#### [WHAT IS NEEDED]
The needed output is the run of lines below from the one containing "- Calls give" through the one containing "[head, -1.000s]", copied exactly and free of pictures.

#### [DATA PROVIDED]
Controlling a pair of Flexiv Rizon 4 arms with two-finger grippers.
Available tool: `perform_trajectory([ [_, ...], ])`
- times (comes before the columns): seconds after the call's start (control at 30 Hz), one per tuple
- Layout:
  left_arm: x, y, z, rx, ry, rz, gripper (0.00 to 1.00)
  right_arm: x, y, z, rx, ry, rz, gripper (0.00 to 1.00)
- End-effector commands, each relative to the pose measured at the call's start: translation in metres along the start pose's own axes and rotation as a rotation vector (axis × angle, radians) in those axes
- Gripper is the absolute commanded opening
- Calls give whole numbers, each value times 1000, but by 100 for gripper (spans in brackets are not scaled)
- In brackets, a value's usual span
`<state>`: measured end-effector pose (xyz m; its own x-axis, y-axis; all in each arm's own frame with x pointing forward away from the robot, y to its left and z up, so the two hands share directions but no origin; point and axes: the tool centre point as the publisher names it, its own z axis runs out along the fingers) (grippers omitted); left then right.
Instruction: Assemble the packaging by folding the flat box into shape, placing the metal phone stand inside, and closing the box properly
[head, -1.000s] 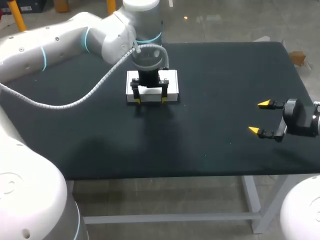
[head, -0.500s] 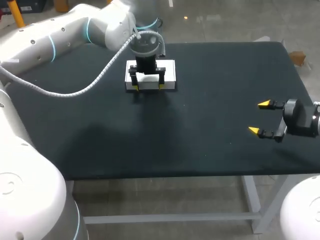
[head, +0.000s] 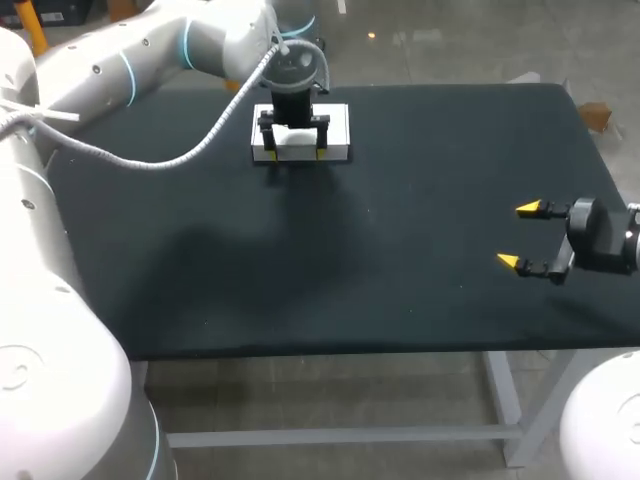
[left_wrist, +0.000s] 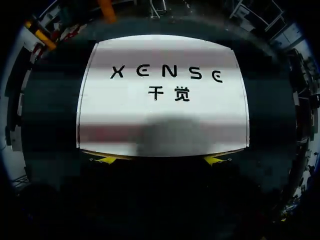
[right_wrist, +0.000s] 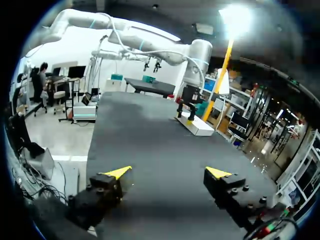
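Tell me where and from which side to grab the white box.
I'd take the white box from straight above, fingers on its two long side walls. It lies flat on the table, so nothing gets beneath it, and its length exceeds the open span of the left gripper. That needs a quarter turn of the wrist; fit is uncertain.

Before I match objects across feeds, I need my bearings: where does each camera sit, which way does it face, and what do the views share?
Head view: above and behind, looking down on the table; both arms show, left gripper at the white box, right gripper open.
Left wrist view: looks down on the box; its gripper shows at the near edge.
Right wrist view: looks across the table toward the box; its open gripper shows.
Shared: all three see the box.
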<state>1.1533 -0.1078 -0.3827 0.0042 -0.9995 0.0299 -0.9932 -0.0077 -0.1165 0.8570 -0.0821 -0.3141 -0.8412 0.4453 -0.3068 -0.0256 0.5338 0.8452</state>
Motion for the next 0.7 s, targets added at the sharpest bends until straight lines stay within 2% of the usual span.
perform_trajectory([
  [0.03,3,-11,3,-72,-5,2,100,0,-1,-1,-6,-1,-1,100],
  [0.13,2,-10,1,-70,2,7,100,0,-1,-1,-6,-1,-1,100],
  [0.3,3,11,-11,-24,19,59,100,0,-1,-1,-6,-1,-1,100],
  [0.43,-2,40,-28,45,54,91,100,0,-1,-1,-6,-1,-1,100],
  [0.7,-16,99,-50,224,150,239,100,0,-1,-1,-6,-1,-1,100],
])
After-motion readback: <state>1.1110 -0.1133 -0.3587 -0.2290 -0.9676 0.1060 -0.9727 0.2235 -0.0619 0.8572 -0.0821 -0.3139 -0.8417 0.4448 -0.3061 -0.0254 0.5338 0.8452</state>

#### [OUTPUT OF THE EXERCISE]
- Calls give whole numbers, each value times 1000, but by 100 for gripper (spans in brackets are not scaled)
- In brackets, a value's usual span
`<state>`: measured end-effector pose (xyz m; its own x-axis, y-axis; all in each arm's own frame with x pointing forward away from the robot, y to its left and z up, so the two hands share directions but no origin; point and axes: the tool centre point as the publisher names it, its own z axis runs out along the fingers) (grippers omitted); left then right.
Instruction: Assemble the packaging by folding the flat box into shape, placing the metal phone stand inside, and closing the box properly
[head, -1.000s] 

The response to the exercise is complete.